What is required:
Look below for the line holding "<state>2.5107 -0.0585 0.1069" and the line holding "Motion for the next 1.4". Repeat those two and everything between, exactly.

Study material:
>>
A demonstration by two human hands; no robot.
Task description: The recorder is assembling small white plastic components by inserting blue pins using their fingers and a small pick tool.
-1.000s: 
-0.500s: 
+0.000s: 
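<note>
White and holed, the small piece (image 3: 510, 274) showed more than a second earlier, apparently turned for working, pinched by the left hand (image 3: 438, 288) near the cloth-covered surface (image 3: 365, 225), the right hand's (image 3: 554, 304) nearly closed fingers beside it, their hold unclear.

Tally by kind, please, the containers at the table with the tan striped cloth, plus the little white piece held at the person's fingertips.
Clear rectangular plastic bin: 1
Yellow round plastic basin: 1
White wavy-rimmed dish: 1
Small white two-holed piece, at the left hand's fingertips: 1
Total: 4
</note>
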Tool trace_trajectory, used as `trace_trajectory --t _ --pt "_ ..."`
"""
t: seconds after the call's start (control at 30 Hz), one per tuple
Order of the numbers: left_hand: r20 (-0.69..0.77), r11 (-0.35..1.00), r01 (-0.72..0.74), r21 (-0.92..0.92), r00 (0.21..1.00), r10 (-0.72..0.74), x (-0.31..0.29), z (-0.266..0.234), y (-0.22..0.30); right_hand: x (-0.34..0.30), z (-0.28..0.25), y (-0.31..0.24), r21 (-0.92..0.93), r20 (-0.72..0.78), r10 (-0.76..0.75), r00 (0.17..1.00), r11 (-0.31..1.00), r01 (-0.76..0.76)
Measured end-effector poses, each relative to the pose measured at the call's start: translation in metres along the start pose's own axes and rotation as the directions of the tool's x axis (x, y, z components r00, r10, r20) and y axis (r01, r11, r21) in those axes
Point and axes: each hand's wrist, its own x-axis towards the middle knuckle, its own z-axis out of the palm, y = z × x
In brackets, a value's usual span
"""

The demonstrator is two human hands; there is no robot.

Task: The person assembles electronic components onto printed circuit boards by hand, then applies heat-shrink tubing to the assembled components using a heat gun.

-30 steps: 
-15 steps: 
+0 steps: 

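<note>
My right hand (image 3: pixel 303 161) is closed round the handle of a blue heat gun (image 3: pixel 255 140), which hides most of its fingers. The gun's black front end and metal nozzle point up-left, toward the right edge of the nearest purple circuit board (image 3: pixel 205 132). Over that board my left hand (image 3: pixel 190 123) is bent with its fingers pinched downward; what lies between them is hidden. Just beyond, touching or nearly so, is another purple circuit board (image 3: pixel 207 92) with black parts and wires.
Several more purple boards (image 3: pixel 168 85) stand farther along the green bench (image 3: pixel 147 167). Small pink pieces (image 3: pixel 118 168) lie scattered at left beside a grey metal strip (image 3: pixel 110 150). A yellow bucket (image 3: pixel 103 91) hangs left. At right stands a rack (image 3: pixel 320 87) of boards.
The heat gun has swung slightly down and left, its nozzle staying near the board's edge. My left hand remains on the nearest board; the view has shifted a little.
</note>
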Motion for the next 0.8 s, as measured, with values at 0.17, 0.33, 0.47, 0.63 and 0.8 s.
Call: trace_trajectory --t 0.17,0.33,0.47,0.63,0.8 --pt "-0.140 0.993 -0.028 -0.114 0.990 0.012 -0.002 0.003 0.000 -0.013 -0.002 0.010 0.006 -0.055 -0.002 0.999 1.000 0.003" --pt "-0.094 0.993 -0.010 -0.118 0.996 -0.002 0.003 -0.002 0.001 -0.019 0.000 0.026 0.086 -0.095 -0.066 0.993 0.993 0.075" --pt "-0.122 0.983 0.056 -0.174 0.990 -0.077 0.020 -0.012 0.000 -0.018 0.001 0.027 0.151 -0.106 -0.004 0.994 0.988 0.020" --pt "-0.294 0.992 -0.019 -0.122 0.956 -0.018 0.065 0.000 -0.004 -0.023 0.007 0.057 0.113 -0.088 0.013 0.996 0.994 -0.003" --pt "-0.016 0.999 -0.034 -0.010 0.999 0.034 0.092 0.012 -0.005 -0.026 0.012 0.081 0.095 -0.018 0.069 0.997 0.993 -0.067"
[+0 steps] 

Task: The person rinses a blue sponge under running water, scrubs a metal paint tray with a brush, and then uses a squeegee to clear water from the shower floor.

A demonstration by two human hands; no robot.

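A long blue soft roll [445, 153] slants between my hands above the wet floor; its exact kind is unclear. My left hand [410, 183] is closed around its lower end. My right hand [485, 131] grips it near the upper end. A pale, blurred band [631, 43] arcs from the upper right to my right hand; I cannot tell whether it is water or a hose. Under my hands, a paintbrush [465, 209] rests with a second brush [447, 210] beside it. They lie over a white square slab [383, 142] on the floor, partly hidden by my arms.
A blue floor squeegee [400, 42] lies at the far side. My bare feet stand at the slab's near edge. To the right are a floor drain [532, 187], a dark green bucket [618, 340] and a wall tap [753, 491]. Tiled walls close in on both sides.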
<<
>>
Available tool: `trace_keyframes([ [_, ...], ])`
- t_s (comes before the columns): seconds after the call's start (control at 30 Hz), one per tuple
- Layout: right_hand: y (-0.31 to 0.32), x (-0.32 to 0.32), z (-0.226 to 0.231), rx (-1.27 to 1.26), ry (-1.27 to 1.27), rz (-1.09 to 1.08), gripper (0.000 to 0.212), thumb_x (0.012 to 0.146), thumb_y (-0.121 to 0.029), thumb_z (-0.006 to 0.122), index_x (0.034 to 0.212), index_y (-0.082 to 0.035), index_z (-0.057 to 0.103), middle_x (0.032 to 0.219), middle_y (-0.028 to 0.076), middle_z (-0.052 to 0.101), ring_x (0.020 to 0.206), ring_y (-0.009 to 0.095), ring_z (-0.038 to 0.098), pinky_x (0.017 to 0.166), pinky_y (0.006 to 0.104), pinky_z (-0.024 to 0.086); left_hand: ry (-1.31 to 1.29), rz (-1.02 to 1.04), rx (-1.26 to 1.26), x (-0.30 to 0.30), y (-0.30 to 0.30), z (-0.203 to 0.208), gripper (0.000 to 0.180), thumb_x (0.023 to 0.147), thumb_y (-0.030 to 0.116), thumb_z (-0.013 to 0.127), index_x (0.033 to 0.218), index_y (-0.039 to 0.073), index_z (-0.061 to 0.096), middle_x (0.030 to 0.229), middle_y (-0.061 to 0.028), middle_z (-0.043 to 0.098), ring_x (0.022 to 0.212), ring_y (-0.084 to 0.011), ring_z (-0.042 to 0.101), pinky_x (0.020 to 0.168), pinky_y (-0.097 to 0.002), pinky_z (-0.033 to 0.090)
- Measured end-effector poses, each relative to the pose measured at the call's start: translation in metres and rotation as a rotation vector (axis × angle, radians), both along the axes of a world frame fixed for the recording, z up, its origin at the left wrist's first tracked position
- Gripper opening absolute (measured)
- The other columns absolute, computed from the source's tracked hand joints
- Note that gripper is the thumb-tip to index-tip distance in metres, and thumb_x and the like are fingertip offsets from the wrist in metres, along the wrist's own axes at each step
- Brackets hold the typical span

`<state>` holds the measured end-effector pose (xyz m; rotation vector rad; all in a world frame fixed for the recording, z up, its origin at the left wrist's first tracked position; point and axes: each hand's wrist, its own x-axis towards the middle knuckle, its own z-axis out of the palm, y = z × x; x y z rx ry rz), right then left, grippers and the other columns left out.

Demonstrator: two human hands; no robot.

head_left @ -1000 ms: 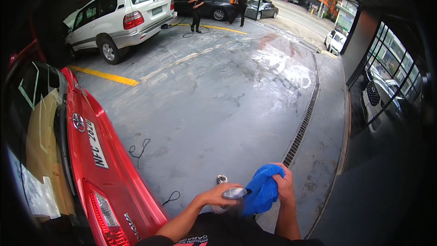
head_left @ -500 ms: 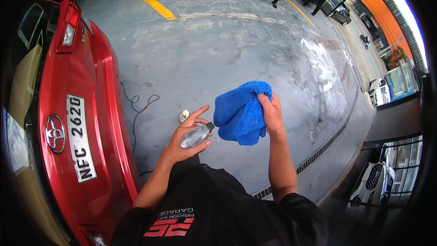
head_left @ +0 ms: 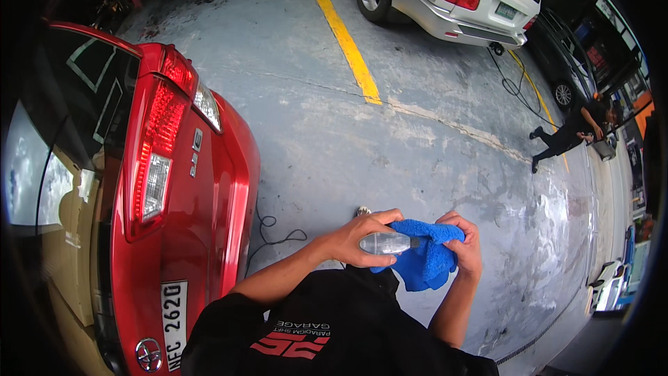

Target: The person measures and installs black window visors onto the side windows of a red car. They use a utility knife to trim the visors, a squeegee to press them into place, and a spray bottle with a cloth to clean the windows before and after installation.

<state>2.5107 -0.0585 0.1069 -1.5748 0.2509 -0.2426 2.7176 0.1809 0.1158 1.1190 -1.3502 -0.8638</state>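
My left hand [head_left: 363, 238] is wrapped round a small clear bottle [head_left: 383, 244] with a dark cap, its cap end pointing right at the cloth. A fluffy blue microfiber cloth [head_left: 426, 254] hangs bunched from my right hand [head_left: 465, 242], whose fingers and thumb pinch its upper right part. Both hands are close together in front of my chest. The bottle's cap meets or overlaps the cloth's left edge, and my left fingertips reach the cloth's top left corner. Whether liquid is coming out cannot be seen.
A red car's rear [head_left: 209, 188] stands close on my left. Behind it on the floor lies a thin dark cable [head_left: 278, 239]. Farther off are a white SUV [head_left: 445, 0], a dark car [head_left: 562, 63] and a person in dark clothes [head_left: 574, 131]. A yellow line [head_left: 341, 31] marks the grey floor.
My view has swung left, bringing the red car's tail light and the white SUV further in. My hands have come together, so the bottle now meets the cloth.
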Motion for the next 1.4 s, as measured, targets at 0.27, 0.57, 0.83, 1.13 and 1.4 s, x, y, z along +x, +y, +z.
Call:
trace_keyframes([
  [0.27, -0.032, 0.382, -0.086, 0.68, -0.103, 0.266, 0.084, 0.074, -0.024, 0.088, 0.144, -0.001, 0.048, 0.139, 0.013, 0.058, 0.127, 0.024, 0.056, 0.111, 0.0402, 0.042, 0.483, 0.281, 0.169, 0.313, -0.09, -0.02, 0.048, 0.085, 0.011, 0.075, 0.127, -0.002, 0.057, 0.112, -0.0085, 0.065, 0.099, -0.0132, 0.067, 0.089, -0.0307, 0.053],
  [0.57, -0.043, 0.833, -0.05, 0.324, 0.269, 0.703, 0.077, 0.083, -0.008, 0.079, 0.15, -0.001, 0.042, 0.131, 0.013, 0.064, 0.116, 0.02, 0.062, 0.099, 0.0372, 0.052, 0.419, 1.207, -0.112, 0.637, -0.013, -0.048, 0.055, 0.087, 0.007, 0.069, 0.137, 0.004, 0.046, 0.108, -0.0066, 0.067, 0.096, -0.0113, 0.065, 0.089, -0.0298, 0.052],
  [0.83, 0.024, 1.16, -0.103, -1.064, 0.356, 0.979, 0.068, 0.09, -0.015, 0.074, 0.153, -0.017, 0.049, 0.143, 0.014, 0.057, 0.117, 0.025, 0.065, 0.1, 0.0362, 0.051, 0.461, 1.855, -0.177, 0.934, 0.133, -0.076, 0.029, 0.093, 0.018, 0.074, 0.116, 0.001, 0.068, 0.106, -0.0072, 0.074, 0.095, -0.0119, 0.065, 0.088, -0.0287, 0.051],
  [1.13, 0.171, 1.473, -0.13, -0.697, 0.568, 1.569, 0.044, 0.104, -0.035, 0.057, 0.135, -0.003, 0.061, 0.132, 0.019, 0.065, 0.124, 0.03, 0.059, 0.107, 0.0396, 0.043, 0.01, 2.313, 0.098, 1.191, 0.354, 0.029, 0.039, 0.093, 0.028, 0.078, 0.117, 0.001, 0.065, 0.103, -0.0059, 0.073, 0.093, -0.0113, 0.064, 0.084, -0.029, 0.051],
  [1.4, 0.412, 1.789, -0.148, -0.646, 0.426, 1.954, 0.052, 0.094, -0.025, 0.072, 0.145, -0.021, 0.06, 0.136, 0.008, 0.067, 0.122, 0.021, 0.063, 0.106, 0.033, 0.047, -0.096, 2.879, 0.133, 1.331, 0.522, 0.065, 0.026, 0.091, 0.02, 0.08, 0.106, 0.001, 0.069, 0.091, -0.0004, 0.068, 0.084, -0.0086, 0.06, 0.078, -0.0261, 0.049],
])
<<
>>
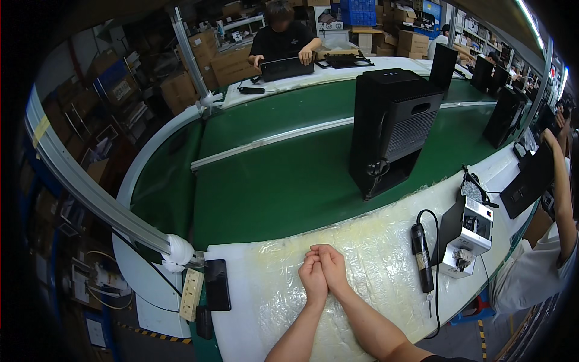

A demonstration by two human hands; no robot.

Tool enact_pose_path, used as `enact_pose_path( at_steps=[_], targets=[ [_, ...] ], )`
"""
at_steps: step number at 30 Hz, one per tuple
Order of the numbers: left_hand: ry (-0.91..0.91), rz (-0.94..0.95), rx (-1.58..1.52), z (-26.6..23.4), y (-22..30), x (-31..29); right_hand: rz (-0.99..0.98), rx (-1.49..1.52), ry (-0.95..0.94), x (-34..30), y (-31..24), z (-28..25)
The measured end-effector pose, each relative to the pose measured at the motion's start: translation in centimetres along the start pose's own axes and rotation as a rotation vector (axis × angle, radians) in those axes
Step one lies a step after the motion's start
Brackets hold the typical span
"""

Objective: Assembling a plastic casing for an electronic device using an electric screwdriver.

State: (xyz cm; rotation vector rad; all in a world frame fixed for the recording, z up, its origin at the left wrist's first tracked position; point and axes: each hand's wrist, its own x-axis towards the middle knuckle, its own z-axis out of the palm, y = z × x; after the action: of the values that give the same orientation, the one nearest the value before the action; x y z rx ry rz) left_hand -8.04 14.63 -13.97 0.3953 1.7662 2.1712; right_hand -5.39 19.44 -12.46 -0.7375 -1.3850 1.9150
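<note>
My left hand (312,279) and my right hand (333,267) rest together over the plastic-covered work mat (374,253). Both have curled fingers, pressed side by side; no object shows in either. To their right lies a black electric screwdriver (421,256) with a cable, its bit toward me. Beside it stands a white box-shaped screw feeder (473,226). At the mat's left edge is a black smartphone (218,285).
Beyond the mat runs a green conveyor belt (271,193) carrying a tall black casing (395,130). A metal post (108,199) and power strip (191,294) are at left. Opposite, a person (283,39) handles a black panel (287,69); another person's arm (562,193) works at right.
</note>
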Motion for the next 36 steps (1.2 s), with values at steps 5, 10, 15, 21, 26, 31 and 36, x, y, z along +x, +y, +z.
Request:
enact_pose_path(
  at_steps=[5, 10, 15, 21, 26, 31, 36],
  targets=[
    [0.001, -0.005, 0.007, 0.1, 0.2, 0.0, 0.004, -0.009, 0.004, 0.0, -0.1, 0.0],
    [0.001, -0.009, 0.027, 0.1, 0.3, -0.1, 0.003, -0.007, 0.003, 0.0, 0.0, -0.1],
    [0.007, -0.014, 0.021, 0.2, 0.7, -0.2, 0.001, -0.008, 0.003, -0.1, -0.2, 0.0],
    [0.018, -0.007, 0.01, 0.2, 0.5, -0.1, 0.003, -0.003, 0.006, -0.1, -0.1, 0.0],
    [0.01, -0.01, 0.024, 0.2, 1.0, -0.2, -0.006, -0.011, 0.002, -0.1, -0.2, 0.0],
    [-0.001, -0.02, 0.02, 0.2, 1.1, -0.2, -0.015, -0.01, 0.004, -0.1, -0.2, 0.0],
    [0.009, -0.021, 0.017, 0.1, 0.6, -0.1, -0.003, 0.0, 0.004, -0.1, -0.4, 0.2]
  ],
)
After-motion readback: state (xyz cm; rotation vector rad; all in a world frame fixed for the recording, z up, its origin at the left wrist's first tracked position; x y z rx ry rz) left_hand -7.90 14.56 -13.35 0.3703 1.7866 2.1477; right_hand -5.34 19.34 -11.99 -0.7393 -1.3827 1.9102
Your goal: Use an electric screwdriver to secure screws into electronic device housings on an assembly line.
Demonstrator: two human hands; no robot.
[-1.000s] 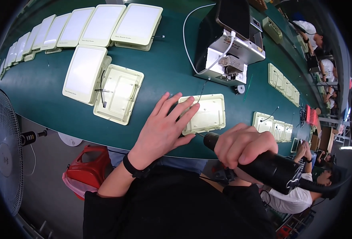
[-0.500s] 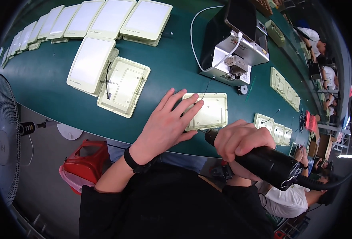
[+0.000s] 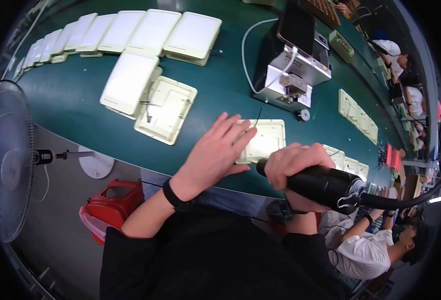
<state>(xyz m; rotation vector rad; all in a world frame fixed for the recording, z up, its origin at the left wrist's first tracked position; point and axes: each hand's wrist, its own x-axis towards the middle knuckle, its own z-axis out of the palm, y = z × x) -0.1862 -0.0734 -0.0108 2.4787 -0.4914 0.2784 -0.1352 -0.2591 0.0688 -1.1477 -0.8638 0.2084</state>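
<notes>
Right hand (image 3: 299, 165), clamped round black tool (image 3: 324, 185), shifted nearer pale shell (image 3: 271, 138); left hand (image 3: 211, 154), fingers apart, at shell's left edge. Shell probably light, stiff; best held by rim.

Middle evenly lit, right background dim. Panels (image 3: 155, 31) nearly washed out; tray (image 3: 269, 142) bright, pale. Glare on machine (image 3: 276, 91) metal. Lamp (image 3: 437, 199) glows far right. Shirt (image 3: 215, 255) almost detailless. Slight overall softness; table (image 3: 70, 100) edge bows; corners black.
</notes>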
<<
Problem solution:
<state>2.5107 -0.0585 0.1069 -1.5748 0.2509 -0.2426 2.7176 0.1809 0.1158 1.1190 -1.3502 -0.8638</state>
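My left hand [head_left: 363, 238] is wrapped round a small clear bottle [head_left: 383, 244] with a dark cap, its cap end pointing right at the cloth. A fluffy blue microfiber cloth [head_left: 426, 254] hangs bunched from my right hand [head_left: 465, 242], whose fingers and thumb pinch its upper right part. Both hands are close together in front of my chest. The bottle's cap meets or overlaps the cloth's left edge, and my left fingertips reach the cloth's top left corner. Whether liquid is coming out cannot be seen.
A red car's rear [head_left: 209, 188] stands close on my left. Behind it on the floor lies a thin dark cable [head_left: 278, 239]. Farther off are a white SUV [head_left: 445, 0], a dark car [head_left: 562, 63] and a person in dark clothes [head_left: 574, 131]. A yellow line [head_left: 341, 31] marks the grey floor.
My view has swung left, bringing the red car's tail light and the white SUV further in. My hands have come together, so the bottle now meets the cloth.
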Motion for the next 1.4 s, as measured, targets at 0.27, 0.57, 0.83, 1.13 and 1.4 s, x, y, z along +x, +y, +z.

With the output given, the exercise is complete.